- _Activity_
Reproduce the whole listing below without its pictures, exactly as written.

- _Material provided_
_____
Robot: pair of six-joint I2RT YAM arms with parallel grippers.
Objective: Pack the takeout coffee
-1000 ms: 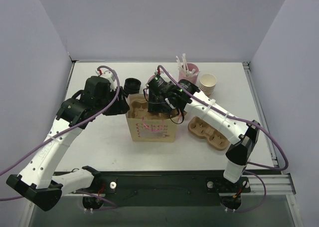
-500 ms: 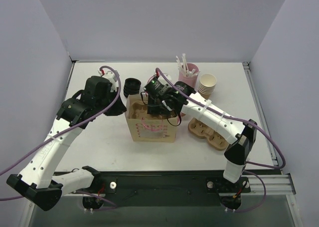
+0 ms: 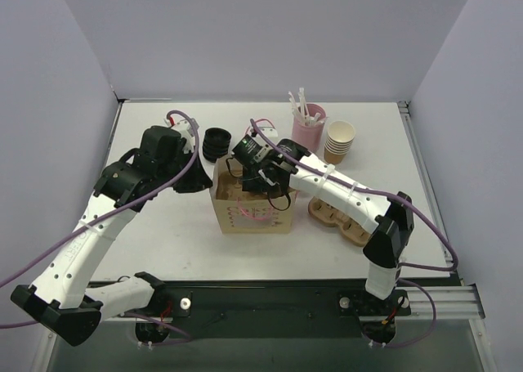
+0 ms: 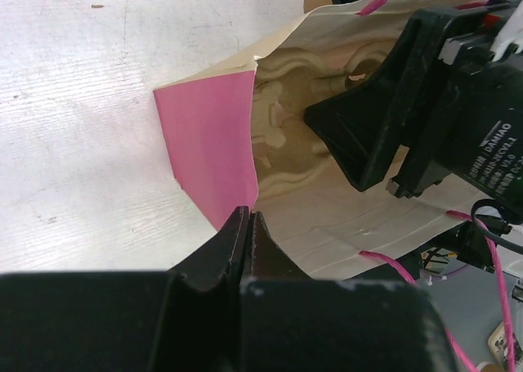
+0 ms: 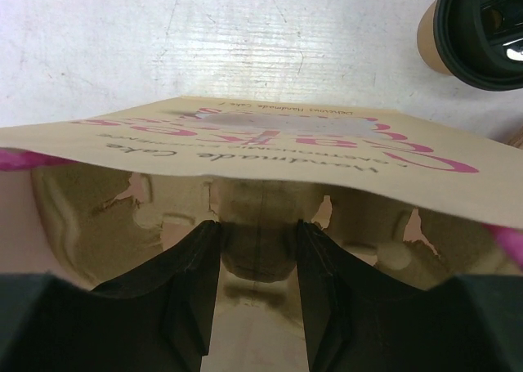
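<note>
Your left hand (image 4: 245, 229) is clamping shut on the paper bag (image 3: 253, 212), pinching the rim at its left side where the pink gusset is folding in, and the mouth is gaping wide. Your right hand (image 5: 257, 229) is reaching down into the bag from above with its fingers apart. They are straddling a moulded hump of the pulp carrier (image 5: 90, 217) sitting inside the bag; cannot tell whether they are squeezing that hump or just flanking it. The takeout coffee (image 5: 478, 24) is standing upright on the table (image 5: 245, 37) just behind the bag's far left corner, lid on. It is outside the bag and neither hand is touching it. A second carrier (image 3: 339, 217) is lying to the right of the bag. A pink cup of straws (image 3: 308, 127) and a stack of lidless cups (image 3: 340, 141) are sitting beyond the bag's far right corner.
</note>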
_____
- _Answer box_
Robot: pair of six-joint I2RT YAM arms with parallel grippers.
Objective: Pack the takeout coffee
-1000 ms: 
-500 ms: 
+0 ms: 
+0 ms: 
+0 ms: 
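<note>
Your left hand (image 4: 245, 229) is clamping shut on the paper bag (image 3: 253, 212), pinching the rim at its left side where the pink gusset is folding in, and the mouth is gaping wide. Your right hand (image 5: 257, 229) is reaching down into the bag from above with its fingers apart. They are straddling a moulded hump of the pulp carrier (image 5: 90, 217) sitting inside the bag; cannot tell whether they are squeezing that hump or just flanking it. The takeout coffee (image 5: 478, 24) is standing upright on the table (image 5: 245, 37) just behind the bag's far left corner, lid on. It is outside the bag and neither hand is touching it. A second carrier (image 3: 339, 217) is lying to the right of the bag. A pink cup of straws (image 3: 308, 127) and a stack of lidless cups (image 3: 340, 141) are sitting beyond the bag's far right corner.
</note>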

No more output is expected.